Genotype imputation is a statistical technique that is often used to increase the power and resolution of genetic association studies. Imputation methods work by using haplotype patterns in a reference panel to predict unobserved genotypes in a study dataset, and a number of approaches have been proposed for choosing subsets of reference haplotypes that will maximize accuracy in a given study population. These panel selection strategies become harder to apply and interpret as sequencing efforts like the 1000 Genomes Project produce larger and more diverse reference sets, which led us to develop an alternative framework. Our approach is built around a new approximation that uses local sequence similarity to choose a custom reference panel for each study haplotype in each region of the genome. This approximation makes it computationally efficient to use all available reference haplotypes, which allows us to bypass the panel selection step and to improve accuracy at low-frequency variants by capturing unexpected allele sharing among populations. Using data from HapMap 3, we show that our framework produces accurate results in a wide range of human populations. We also use data from the Malaria Genetic Epidemiology Network (MalariaGEN) to provide recommendations for imputation-based studies in Africa. We demonstrate that our approximation improves efficiency in large, sequence-based reference panels, and we discuss general computational strategies for modern reference datasets. Genome-wide association studies will soon be able to harness the power of thousands of reference genomes, and our work provides a practical way for investigators to use this rich information. New methodology from this study is implemented in the IMPUTE2 software package.

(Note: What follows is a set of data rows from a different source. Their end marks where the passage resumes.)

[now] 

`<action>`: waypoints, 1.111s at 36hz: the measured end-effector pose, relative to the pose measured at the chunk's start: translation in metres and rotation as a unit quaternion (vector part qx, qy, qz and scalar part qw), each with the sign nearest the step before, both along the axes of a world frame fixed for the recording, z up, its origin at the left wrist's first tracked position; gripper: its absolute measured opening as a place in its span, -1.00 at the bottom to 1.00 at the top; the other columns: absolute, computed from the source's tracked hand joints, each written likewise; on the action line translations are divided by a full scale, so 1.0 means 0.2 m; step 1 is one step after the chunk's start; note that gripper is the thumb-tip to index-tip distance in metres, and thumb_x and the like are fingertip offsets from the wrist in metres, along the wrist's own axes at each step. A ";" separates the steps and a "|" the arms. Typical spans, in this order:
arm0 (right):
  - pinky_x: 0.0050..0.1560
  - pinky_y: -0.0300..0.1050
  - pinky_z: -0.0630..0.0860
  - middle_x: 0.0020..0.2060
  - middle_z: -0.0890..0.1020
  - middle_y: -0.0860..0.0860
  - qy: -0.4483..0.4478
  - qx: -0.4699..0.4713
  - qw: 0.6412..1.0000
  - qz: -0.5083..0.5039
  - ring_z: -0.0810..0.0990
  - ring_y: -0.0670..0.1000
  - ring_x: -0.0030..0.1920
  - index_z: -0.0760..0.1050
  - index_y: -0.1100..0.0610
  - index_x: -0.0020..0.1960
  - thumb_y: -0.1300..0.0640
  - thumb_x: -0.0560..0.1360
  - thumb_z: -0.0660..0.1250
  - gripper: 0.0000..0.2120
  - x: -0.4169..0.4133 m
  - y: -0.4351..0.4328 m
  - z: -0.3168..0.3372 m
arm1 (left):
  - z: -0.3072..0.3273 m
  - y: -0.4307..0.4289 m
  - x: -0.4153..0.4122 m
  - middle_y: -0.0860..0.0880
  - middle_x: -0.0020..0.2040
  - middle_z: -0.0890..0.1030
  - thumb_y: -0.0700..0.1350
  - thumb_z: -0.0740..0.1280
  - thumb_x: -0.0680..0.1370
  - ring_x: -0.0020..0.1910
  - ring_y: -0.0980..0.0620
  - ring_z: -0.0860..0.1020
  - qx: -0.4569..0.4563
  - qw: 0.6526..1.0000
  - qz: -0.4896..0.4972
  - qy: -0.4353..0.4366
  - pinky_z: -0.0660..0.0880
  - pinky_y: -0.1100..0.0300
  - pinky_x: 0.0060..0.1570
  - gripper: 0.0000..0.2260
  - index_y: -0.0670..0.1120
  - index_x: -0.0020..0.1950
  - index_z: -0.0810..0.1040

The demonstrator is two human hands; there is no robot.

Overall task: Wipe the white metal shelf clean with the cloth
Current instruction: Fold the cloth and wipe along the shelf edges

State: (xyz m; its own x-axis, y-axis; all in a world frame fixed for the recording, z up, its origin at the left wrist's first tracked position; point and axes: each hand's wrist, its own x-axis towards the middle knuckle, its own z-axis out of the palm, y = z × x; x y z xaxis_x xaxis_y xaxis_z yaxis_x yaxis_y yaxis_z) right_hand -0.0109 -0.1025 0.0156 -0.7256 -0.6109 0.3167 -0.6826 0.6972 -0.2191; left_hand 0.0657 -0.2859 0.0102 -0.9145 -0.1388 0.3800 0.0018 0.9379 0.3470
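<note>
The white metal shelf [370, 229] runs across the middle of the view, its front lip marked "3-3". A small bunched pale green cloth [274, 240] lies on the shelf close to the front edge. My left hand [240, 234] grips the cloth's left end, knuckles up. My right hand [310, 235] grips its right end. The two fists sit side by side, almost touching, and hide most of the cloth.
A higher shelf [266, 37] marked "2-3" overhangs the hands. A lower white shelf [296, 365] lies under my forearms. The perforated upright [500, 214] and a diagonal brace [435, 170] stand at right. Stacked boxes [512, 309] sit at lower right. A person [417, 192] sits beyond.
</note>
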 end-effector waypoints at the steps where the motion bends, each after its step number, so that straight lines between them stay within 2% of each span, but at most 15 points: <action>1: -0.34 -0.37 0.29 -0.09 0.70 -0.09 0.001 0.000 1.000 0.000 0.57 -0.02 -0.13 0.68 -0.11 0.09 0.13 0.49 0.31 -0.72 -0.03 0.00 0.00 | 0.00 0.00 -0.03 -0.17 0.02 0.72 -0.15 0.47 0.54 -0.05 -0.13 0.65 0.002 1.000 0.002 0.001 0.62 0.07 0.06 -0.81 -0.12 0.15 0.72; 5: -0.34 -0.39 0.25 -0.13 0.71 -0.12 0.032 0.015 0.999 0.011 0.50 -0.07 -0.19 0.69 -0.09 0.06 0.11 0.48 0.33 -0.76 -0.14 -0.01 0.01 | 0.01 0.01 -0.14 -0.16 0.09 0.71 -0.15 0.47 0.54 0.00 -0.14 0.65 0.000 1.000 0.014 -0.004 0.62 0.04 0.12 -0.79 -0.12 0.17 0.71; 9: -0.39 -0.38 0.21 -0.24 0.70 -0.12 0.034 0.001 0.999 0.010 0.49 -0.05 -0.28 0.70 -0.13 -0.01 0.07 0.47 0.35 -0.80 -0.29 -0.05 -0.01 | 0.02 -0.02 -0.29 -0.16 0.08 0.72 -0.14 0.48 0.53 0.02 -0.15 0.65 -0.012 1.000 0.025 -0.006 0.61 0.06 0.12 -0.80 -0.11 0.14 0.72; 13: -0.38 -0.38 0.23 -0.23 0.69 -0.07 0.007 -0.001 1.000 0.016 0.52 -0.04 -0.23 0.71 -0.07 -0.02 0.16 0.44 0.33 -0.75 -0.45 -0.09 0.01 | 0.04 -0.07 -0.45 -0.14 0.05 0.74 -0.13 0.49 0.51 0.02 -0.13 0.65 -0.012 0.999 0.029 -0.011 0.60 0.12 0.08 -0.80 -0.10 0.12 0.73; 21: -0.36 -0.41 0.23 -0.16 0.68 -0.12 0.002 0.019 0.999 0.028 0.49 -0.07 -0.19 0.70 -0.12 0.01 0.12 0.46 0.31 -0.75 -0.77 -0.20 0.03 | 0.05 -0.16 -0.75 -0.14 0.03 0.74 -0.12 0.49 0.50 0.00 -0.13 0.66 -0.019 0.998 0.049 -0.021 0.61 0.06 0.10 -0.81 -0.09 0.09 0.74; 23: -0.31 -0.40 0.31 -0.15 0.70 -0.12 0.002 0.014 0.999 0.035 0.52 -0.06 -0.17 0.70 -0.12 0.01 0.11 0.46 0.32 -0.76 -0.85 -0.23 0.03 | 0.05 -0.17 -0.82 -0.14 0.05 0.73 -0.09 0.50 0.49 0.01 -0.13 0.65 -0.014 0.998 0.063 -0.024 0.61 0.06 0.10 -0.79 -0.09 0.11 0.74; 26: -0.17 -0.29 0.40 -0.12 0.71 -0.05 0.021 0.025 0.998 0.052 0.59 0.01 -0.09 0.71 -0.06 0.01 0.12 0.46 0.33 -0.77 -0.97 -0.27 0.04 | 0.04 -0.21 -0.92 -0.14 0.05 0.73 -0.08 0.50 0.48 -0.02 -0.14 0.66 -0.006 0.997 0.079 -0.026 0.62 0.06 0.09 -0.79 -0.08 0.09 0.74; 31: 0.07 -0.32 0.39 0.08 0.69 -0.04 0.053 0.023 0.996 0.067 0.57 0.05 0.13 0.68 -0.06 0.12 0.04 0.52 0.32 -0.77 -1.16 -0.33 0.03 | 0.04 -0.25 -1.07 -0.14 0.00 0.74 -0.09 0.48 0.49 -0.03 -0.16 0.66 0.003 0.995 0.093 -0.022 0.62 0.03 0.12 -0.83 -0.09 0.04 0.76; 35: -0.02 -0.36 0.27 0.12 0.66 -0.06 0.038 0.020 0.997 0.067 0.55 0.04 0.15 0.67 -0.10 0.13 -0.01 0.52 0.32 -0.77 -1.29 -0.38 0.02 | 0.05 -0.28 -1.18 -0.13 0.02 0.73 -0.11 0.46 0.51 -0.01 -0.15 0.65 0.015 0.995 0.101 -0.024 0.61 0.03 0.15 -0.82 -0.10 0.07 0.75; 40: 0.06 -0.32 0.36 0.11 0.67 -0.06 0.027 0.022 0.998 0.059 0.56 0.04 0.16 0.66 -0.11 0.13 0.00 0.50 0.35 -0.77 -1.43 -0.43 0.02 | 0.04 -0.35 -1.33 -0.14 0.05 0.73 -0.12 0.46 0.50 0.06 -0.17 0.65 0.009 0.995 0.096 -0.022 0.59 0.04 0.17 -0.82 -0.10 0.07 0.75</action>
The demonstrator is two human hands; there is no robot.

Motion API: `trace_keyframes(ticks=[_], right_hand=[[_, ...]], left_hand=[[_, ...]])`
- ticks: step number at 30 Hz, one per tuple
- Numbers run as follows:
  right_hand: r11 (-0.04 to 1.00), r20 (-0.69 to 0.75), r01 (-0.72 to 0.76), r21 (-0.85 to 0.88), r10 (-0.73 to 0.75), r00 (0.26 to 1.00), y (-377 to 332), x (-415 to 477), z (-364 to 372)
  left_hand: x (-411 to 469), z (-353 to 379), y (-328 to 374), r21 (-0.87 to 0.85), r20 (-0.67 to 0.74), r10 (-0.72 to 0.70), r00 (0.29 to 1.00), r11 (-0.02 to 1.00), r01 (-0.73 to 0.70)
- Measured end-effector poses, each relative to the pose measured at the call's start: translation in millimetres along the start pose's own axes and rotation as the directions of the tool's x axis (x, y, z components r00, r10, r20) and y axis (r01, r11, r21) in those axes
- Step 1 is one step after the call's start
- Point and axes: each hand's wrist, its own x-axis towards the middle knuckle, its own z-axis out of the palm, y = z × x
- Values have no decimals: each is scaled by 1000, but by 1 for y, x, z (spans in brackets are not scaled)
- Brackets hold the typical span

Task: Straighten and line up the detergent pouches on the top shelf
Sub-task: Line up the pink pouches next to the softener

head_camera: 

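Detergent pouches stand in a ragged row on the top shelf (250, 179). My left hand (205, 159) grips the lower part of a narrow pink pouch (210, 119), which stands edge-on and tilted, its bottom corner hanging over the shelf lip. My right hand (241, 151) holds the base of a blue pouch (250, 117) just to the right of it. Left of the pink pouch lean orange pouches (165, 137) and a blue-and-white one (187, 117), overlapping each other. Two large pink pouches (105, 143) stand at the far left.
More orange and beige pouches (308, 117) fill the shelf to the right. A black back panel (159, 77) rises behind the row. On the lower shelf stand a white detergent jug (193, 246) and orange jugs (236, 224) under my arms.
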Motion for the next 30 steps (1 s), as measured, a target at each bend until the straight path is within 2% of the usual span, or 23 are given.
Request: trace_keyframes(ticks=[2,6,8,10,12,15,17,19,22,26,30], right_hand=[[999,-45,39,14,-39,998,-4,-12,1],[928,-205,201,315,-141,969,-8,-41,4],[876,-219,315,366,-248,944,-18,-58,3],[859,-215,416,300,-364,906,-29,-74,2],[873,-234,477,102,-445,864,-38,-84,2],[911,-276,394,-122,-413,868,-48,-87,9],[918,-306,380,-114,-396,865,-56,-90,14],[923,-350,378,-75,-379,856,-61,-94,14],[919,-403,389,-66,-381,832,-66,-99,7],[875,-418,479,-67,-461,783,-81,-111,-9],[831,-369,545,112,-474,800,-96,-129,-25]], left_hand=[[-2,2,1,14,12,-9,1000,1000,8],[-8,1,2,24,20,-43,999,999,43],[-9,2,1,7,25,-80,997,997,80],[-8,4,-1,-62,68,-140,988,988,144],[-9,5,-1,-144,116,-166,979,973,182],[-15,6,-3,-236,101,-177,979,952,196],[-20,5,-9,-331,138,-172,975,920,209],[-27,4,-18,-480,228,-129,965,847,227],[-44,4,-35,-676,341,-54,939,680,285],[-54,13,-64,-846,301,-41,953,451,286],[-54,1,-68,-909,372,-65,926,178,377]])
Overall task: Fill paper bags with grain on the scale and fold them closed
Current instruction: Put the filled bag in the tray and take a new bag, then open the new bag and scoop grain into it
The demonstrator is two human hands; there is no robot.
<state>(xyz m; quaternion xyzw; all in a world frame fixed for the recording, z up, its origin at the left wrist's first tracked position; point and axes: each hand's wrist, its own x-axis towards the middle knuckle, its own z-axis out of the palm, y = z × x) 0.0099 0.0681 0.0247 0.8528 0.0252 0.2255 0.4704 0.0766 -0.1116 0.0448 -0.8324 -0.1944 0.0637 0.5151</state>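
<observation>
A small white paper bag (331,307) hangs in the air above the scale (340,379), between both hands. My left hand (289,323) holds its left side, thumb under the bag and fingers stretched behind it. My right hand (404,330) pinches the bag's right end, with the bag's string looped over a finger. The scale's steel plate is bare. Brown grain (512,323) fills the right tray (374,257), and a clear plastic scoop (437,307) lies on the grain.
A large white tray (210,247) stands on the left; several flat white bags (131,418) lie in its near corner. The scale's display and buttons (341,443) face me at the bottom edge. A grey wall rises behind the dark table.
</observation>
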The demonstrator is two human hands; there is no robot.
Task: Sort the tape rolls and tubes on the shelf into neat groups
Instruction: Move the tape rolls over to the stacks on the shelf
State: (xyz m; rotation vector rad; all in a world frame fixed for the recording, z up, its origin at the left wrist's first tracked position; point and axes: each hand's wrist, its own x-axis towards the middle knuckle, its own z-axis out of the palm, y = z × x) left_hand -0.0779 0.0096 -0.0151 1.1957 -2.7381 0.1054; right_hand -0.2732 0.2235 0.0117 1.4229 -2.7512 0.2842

基因分型是一种统计技术,常用于提高遗传关联研究的功效和分辨率。 该方法通过在参考面板中使用单倍型模式来预测研究数据集中未观察到的基因型,并且已经提出了许多方法来选择参考单倍型的子集,以在给定的研究人群中最大化准确性。 随着测序工作(如 1000 基因组计划)产生更大和更多样化的参考集,这些面板选择策略变得更难应用和解释,这促使我们开发了一种替代框架。 我们的方法围绕着一个新的近似值构建,该近似值使用局部序列相似性为基因组的每个区域中的每个研究单倍型选择自定义参考面板。 这种近似使得使用所有可用的参考单倍型在计算上变得高效,这使我们能够绕过面板选择步骤,并通过捕获人群之间意外的等位基因共享来提高低频变体的准确性。 使用 HapMap 3 中的数据,我们表明我们的框架在广泛的人类群体中产生了准确的结果。 我们还使用来自疟疾遗传流行病学网络(MalariaGEN)的数据为非洲的基于 imputation 的研究提供建议。 我们证明我们的近似值提高了大型基于序列的参考面板的效率,并讨论了现代参考数据集的一般计算策略。 全基因组关联研究很快将能够利用数千个参考基因组的功能,我们的工作为研究人员提供了一种实用的方法来利用这种丰富的信息。 本研究中的新方法学已在 IMPUTE2 软件包中实现。